Further documented examples include the effect of downstream processing on the immunogenicity of factor VIII and the
induction of antibodies against insulin and growth hormone due to product impurity (39, 40).
Host-relatedfactors
Several host-related factors affect the immunogenicity of a biopharmaceutical. The genetic predisposition of a patient may
influence the production of neutralizing antibodies. For example, the major histocompatibility complex (MHC) allele affects
host recognition of antigen in T-cell mediated responses. Alternatively, the genetic sequence encoding the endogenous
equivalent of the therapeutic protein may play a role. Haemophilia A patients treated with factor VIII have been shown to
have different probabilities of developing immunogenicity depending on their endogenous expression of the protein (41, 42).

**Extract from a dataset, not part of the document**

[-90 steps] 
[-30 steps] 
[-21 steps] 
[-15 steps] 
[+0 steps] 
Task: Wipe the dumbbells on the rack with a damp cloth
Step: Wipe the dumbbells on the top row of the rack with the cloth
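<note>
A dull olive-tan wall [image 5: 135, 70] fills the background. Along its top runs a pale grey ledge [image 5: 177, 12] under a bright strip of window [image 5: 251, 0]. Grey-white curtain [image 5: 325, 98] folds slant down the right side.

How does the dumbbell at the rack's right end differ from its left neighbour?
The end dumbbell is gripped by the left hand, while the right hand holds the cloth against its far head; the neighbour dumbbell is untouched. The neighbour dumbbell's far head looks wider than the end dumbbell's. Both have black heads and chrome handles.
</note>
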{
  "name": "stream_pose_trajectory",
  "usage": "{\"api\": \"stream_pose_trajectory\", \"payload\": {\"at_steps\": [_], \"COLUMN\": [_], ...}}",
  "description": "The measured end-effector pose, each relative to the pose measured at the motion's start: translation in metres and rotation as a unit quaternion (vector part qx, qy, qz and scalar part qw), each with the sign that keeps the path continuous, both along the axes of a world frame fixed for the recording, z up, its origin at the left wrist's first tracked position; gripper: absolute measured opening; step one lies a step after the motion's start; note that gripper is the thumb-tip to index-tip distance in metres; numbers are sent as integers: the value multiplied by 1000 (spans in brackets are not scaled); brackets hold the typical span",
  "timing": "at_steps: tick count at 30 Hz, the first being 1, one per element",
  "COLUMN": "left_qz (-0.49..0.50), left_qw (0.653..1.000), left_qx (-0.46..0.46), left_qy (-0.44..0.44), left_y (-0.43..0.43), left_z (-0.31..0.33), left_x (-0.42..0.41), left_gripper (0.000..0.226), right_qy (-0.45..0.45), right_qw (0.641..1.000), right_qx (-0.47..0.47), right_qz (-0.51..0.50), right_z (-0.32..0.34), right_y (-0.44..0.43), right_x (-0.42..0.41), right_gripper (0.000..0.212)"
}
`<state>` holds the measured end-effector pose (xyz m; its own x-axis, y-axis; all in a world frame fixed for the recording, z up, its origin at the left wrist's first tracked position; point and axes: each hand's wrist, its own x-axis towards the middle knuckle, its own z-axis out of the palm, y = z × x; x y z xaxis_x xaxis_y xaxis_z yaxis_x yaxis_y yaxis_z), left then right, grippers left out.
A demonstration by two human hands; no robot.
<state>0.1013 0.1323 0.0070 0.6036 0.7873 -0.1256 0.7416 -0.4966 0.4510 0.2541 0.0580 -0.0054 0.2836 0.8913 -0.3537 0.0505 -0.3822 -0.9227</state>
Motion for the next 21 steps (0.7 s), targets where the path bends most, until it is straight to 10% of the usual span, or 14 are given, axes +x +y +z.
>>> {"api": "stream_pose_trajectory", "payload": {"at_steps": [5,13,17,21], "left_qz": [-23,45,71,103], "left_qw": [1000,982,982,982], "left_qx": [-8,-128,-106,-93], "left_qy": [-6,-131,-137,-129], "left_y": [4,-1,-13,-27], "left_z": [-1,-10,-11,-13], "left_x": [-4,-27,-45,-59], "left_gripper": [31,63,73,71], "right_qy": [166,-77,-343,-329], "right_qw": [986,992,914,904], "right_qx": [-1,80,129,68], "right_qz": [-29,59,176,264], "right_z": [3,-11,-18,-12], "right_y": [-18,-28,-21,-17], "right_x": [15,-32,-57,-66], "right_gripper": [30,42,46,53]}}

Patients with genetic deletion of factor VIII recognized it as foreign and produced neutralizing antibodies against it. Patients
with genetic deletion of factor VIII recognized it as foreign and produced neutralizing antibodies against it. Concomitant
illnesses, particularly of the kidney and liver, may also influence immunogenicity. Autoimmune diseases predispose patients
to producing antibodies against therapeutic proteins. Dose and route of administration are important determinants. Higher
doses or prolonged duration of treatment increase exposure and thereby heighten the risk of developing immunogenicity.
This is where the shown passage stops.